(Work item):
The whole listing is to be transcribed exactly as it stands.

(Data extract):
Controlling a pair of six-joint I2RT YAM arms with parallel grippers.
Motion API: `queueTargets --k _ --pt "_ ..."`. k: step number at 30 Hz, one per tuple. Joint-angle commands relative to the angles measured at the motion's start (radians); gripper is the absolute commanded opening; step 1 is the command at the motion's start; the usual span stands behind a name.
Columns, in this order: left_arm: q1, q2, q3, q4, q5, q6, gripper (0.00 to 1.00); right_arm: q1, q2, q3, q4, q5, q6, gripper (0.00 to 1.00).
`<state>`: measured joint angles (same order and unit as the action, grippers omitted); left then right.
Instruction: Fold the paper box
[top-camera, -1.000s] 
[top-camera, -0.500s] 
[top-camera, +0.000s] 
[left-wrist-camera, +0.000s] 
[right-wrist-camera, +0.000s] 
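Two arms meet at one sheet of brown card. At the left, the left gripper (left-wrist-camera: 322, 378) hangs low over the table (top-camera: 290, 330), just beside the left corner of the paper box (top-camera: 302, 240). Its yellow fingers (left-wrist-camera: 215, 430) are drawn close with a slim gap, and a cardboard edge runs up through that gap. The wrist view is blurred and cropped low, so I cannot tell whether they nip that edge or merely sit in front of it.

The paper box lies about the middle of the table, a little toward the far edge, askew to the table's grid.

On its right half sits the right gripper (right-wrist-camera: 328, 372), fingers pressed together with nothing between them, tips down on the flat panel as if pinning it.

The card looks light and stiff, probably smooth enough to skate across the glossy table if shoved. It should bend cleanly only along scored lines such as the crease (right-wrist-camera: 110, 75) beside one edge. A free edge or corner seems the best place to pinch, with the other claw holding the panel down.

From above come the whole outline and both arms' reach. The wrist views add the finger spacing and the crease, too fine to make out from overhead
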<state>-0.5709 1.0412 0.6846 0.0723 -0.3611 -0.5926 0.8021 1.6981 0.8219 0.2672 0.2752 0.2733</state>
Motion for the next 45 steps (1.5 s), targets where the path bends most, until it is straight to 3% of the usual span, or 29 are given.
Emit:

(Answer for the task):
Controlling a pair of six-joint I2RT YAM arms with parallel grippers.
Motion API: `queueTargets --k _ --pt "_ ..."`. k: step number at 30 Hz, one per tuple. Joint-angle commands relative to the angles measured at the motion's start (radians); gripper is the absolute commanded opening; step 1 is the command at the motion's start; the usual span stands behind a name.
Columns, in this order: left_arm: q1, q2, q3, q4, q5, q6, gripper (0.00 to 1.00); right_arm: q1, q2, q3, q4, q5, q6, gripper (0.00 to 1.00).
`<state>`: measured joint angles (same order and unit as the action, grippers omitted); left then right.
Instruction: Fold the paper box
[top-camera, -1.000s] 
[top-camera, -0.500s] 
[top-camera, +0.000s] 
[left-wrist-camera, +0.000s] 
[right-wrist-camera, +0.000s] 
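Two arms meet at one sheet of brown card. At the left, the left gripper (left-wrist-camera: 322, 378) hangs low over the table (top-camera: 290, 330), just beside the left corner of the paper box (top-camera: 302, 240). Its yellow fingers (left-wrist-camera: 215, 430) are drawn close with a slim gap, and a cardboard edge runs up through that gap. The wrist view is blurred and cropped low, so I cannot tell whether they nip that edge or merely sit in front of it.

The paper box lies about the middle of the table, a little toward the far edge, askew to the table's grid.

On its right half sits the right gripper (right-wrist-camera: 328, 372), fingers pressed together with nothing between them, tips down on the flat panel as if pinning it.

The card looks light and stiff, probably smooth enough to skate across the glossy table if shoved. It should bend cleanly only along scored lines such as the crease (right-wrist-camera: 110, 75) beside one edge. A free edge or corner seems the best place to pinch, with the other claw holding the panel down.

From above come the whole outline and both arms' reach. The wrist views add the finger spacing and the crease, too fine to make out from overhead
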<state>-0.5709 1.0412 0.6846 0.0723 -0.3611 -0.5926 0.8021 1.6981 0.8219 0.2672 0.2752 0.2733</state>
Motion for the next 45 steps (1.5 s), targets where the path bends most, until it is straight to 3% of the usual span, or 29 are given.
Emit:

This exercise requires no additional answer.